The lacework lines, colorful bouquet of flowers, and the striking image of a rising phoenix.
A few months ago, she’d been hiding the fact that she has alopecia, afraid her friends and the townspeople would view and treat her differently simply because she’d lost her hair to the autoimmune disease.
She’d nearly given up on the idea that anyone would ever love her or find her beautiful just the way she is.
Now she more often than not forgoes wearing any of her wigs, proudly displaying her new tattoo that Tai created for her and making us all gag with the very public displays of affection she and my cousin can’t seem to stop putting on.
I might have thought an extra second before setting them up if I’d known I’d have to endure so much PDA.
Oh, who am I kidding?

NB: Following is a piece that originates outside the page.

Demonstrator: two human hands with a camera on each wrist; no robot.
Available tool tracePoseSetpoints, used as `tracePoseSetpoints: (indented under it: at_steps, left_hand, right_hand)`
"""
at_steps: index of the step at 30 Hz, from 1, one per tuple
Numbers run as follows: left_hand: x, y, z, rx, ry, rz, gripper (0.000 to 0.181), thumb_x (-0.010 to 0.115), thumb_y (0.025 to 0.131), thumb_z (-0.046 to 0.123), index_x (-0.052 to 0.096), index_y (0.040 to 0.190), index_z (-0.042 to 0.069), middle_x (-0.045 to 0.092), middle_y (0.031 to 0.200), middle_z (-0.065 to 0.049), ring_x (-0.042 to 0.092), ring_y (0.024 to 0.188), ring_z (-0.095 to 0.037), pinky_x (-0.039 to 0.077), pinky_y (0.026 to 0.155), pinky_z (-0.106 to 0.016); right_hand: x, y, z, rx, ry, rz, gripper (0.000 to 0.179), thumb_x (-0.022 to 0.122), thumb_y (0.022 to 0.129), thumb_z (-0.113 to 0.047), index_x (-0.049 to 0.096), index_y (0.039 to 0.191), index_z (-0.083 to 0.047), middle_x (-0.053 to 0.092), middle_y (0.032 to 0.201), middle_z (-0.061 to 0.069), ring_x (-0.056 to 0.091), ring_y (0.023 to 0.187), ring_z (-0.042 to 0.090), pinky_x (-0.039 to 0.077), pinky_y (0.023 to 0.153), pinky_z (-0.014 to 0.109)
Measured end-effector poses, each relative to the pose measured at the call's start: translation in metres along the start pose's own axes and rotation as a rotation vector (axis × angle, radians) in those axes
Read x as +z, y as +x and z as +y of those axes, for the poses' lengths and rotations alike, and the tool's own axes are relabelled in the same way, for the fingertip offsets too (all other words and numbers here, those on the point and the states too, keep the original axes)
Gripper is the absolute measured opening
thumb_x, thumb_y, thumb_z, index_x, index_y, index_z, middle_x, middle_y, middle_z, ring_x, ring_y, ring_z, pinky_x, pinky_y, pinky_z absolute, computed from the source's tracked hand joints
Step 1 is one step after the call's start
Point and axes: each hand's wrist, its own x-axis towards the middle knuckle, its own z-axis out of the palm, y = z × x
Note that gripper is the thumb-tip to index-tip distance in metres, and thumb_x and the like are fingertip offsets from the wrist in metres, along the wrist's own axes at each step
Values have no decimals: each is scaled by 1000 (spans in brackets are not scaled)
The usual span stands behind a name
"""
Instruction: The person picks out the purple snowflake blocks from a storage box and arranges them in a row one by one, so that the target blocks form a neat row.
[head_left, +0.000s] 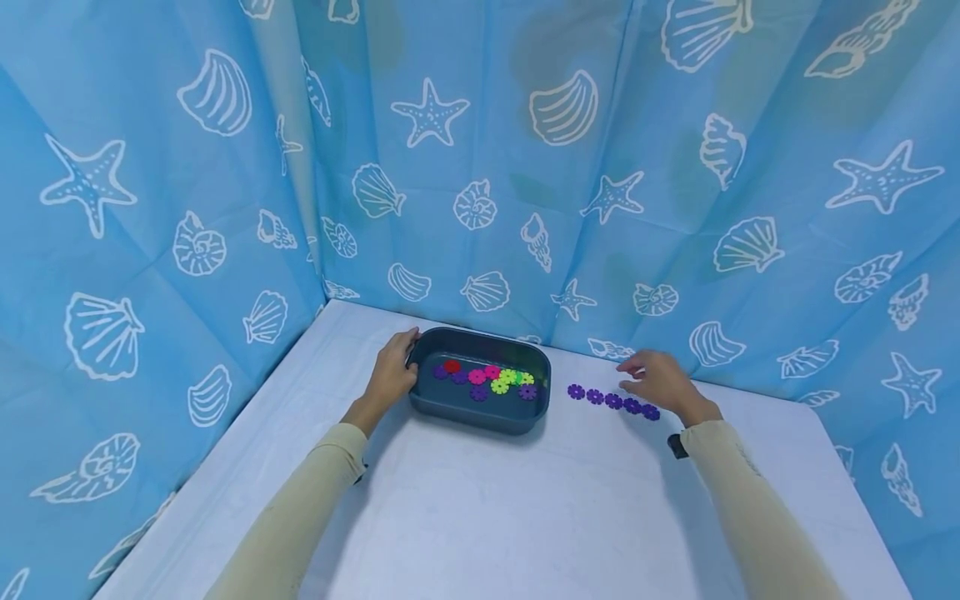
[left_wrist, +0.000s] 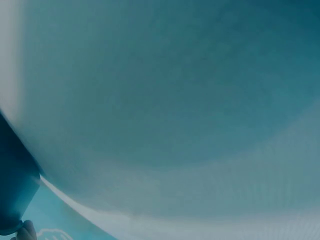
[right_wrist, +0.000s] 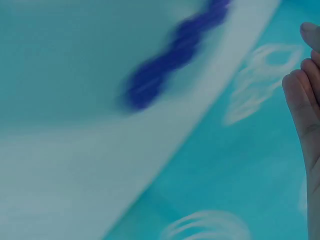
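Observation:
A dark grey plastic basin (head_left: 472, 418) stands on the table, holding several flower-shaped plastic discs: red, pink, yellow-green and purple. My left hand (head_left: 392, 372) grips its left end by the rim. In the left wrist view, the basin's dark wall (left_wrist: 15, 175) and a fingertip (left_wrist: 26, 231) show at the edge. To the right of the basin, several purple flower discs (head_left: 613, 402) lie in a slanting row. Just behind the row hovers my right hand (head_left: 660, 383), fingers extended and nothing visible in it. The right wrist view shows the purple row (right_wrist: 170, 57) blurred, apart from the fingers (right_wrist: 298, 95).
A white cloth covers the table (head_left: 480, 508). Blue curtains (head_left: 465, 250) with white shell and starfish prints rise along the back and both sides, close behind the basin and the right hand.

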Motion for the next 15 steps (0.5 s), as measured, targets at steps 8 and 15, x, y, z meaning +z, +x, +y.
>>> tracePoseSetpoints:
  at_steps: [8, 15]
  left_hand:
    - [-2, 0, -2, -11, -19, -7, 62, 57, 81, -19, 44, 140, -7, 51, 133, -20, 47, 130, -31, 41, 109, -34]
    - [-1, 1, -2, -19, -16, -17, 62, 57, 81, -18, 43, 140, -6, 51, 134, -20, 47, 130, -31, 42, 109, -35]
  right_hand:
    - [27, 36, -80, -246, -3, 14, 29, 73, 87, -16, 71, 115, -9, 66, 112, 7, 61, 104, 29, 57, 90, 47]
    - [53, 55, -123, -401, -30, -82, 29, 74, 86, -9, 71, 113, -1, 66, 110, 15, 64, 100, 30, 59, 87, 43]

I’d do it all over again in a heartbeat. At least the back corner of the reference section is finally getting some foot traffic, if you know what I mean.
Anyway, there’s no way I’m going to ask her to do this instead of doing it myself. Like she said, driving Cletus isn’t high on her bucket list. But it is on mine.
I mean, the words Drive Cletus obviously aren’t written down physically on a piece of paper anywhere, but I can remedy that real quick since I add to my bucket list (if that’s what we’re going to call it) every day anyway. Literally.
Every day starts with a blank page in the little notebook I carry around with me, looking for something to jot down and check off. All under the same heading: Make It Count.
I can never pay back my debt, but I’m really hoping I can pay it forward.